■ Stored data entries ■
_ _ _ _ _ _ _

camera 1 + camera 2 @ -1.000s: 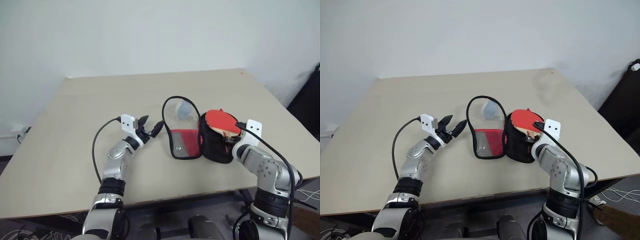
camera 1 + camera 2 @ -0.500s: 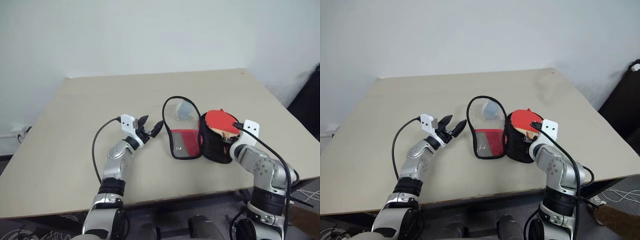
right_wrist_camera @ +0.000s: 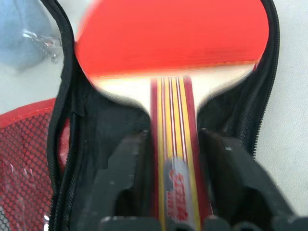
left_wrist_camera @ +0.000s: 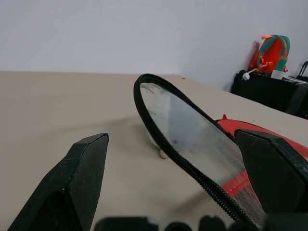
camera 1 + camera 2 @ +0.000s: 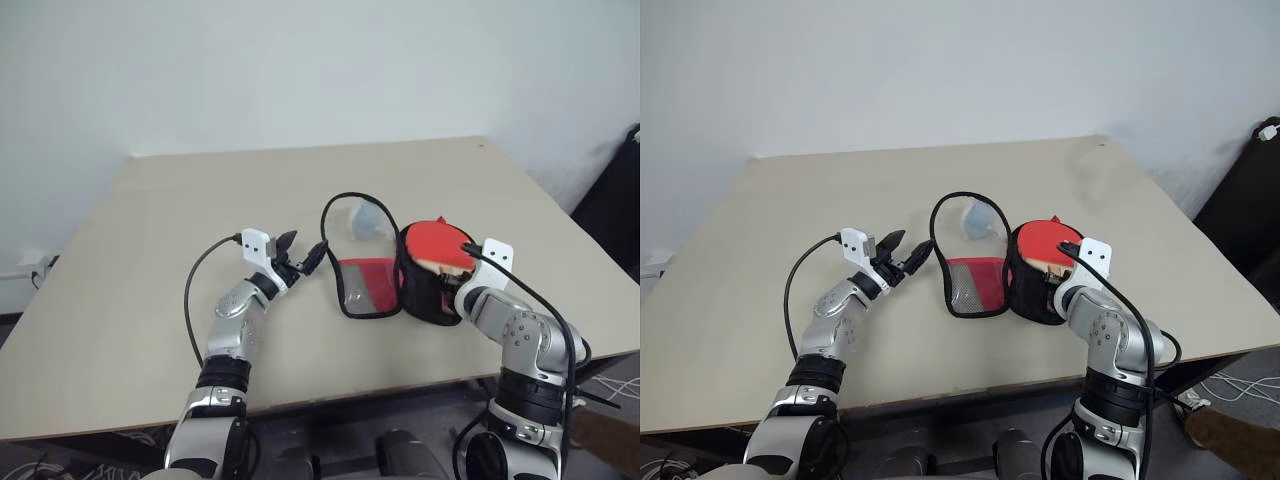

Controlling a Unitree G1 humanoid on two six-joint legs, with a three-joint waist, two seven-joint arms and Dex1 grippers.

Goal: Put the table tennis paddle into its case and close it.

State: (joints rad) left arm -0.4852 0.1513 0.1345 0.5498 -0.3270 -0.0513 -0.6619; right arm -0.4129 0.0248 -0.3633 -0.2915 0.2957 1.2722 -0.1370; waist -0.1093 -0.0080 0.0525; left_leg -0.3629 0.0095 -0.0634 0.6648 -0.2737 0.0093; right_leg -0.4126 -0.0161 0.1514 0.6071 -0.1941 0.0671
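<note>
Counting one table tennis paddle [image 3: 173,48] seated in one unzipped case [image 5: 425,290] (flap at nine o'clock); left gripper [image 5: 301,250] spread, empty; right gripper [image 3: 173,192] loosely straddled handle, striped per right wrist view.

The setting looks like a plain indoor test room or lab rather than a home. A large beige table [image 5: 150,300] with a bare, smooth top stands against an undecorated white wall [image 5: 300,70]. Cables [image 5: 1240,390] trail across the floor beside the table, and a wall socket with a plug [image 5: 42,265] sits low on the left. Dark luggage [image 4: 269,94] stands against the wall beyond the table, with an orange and green backpack [image 4: 270,50] resting on top of it.
</note>
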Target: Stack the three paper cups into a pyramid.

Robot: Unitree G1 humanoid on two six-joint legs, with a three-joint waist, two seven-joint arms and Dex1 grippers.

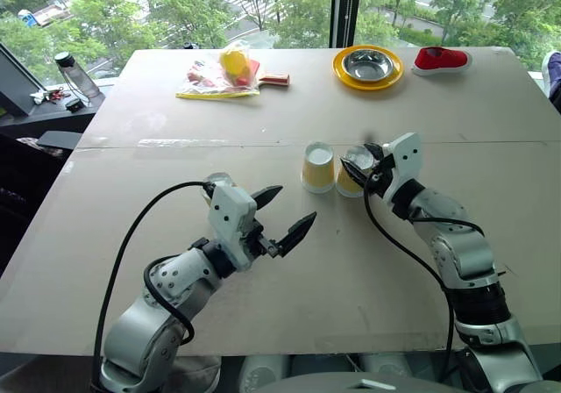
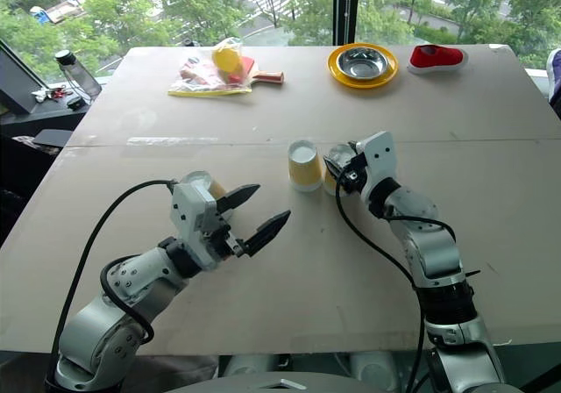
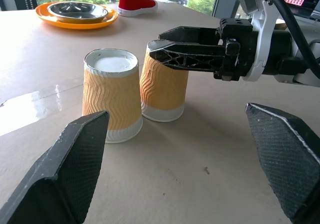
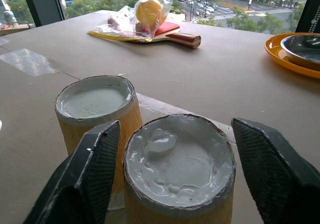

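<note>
Two cups stand upside down, base up, touching side by side at mid-table: left cup (image 1: 318,167), right cup (image 1: 353,175). The right gripper (image 1: 358,167) is released, its fingers straddling the right cup's top without pinching it. The third cup (image 1: 216,182) lies near-left, behind the left gripper (image 1: 282,216), which hangs spread and empty; judged from this, the left arm is nearer it, and it belongs atop the pair.
</note>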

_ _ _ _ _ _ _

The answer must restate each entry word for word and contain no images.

■ Exercise answer ■
camera 1 + camera 2 @ -1.000s: 
camera 1 + camera 2 @ -0.500s: 
right_wrist_camera @ +0.000s: 
left_wrist_camera @ +0.000s: 
camera 1 + camera 2 @ +0.000s: 

Controlling a Unitree G1 humanoid on two six-joint legs, with a three-joint waist, two seven-joint arms and Dex1 grippers.

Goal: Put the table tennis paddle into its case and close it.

State: (joints rad) left arm -0.4852 0.1513 0.1345 0.5498 -0.3270 -0.0513 -0.6619; right arm -0.4129 0.0248 -0.3633 -0.2915 0.2957 1.2722 -0.1370; waist -0.1093 -0.0080 0.0525; left_leg -0.3629 0.0095 -0.0634 0.6648 -0.2737 0.0093; right_leg -0.4126 -0.0161 0.1514 0.6071 -0.1941 0.0671
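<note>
Counting one table tennis paddle [image 3: 173,48] seated in one unzipped case [image 5: 425,290] (flap at nine o'clock); left gripper [image 5: 301,250] spread, empty; right gripper [image 3: 173,192] loosely straddled handle, striped per right wrist view.

The setting looks like a plain indoor test room or lab rather than a home. A large beige table [image 5: 150,300] with a bare, smooth top stands against an undecorated white wall [image 5: 300,70]. Cables [image 5: 1240,390] trail across the floor beside the table, and a wall socket with a plug [image 5: 42,265] sits low on the left. Dark luggage [image 4: 269,94] stands against the wall beyond the table, with an orange and green backpack [image 4: 270,50] resting on top of it.
</note>
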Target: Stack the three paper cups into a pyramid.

Robot: Unitree G1 humanoid on two six-joint legs, with a three-joint waist, two seven-joint arms and Dex1 grippers.


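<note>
Two cups stand upside down, base up, touching side by side at mid-table: left cup (image 1: 318,167), right cup (image 1: 353,175). The right gripper (image 1: 358,167) is released, its fingers straddling the right cup's top without pinching it. The third cup (image 1: 216,182) lies near-left, behind the left gripper (image 1: 282,216), which hangs spread and empty; judged from this, the left arm is nearer it, and it belongs atop the pair.
</note>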

Here is where the answer stops.